We will just keep pushing others who challenge us into some adjacent category of Bad, Abuser, Narcissist, Toxic… whatever keeps our survivor identity in tact.
To create a world in which we no longer expect “perfect” from victims, we have to be willing to confront the parts of ourselves that aren’t perfect.
Including parts of us that are capable of harm.
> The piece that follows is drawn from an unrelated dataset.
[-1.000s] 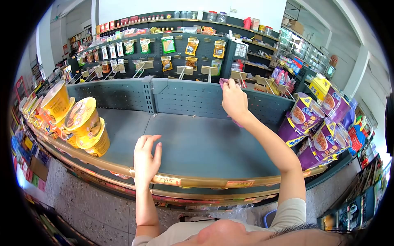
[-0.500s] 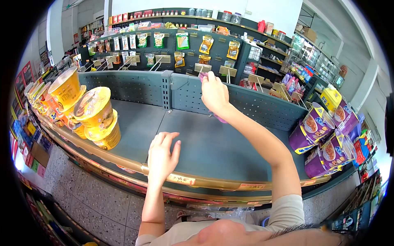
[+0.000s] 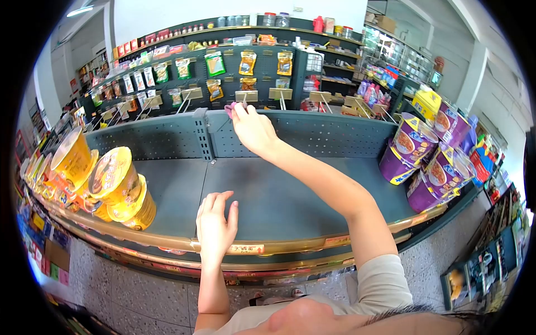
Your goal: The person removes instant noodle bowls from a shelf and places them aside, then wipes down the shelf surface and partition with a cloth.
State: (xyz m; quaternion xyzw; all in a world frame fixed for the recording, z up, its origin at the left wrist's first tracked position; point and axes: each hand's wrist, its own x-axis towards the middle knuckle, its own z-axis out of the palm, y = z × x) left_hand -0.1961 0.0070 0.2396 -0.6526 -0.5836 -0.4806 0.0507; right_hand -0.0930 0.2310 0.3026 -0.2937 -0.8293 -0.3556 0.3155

And parts of us that, under different circumstances, have more in common with our abusers than not.
And it makes sense that this is intolerable to you, because pushing your abuser into that category is what helped you access some shred of healing and agency and purpose.
But the world survivors deserve can’t be built on these binaries.
Because the moment you harm someone and have your helpfulness challenged, it will land as if your survivor identity is being revoked, and you are relegated to the same category as the person who nearly destroyed you.
If you’ve made your work and public identity about survivor advocacy, but “survivor” to you is only synonymous with “harmed helper,” you WILL hurt someone *and* you won’t be prepared to be accountable or repair it.
Anyone who steps into the public arena as a survivor advocate needs to be willing to hold these complexities — not only that there isn’t a perfect victim, but that these categories of victim and perpetrator aren’t opposites, and that we can only confront in the world what we’ve confronted within us.